◆ TASK DETAILS
How many lines in the records below contain the word "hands"? Give only the number.

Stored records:
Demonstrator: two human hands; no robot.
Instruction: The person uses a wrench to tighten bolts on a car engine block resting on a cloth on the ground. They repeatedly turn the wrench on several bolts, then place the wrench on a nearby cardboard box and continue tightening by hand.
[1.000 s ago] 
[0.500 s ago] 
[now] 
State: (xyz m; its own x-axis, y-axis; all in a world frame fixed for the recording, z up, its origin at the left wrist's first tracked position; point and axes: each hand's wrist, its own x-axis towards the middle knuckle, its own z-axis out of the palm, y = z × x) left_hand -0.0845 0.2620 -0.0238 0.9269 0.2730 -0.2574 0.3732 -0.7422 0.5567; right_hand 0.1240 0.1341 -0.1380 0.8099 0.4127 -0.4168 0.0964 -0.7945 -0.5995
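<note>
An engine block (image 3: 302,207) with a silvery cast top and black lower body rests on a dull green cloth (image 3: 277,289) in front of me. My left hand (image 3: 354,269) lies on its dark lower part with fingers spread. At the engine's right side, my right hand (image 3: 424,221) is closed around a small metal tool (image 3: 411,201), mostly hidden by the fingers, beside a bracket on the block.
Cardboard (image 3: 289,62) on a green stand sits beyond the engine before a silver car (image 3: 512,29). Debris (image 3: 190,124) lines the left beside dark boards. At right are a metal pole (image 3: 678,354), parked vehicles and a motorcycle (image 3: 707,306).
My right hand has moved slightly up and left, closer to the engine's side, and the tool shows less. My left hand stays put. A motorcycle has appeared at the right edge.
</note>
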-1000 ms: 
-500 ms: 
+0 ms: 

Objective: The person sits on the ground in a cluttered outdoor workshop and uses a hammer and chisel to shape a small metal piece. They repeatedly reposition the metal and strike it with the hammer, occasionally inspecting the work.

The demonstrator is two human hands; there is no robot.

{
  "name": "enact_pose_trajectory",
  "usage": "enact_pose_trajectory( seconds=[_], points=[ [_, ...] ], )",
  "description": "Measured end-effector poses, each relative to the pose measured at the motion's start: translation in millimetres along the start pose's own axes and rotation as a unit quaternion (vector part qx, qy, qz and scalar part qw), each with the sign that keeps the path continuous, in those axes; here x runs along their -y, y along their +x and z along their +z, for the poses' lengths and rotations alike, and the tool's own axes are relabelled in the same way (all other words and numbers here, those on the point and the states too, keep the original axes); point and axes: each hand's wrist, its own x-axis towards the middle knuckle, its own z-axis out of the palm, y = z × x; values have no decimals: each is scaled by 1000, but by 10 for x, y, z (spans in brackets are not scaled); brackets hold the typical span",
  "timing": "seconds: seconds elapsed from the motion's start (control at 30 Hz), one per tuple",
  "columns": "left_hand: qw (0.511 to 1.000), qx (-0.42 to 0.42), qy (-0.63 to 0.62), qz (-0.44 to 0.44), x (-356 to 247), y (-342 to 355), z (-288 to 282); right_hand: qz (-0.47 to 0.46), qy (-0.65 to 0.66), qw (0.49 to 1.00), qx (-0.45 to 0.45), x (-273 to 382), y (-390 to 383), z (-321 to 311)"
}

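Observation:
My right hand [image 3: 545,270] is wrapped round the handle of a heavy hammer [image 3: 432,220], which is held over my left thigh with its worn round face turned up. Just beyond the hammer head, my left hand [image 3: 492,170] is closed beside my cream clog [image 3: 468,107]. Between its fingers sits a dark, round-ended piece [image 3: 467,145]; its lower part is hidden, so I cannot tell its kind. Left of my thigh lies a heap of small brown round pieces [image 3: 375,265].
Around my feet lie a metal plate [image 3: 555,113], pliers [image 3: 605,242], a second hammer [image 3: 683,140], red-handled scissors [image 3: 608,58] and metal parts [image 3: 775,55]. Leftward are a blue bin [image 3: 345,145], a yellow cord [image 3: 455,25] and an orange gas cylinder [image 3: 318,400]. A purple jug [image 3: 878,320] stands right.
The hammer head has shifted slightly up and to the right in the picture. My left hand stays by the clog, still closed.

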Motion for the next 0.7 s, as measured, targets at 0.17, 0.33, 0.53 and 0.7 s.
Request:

◆ RESULT OF THE EXERCISE
2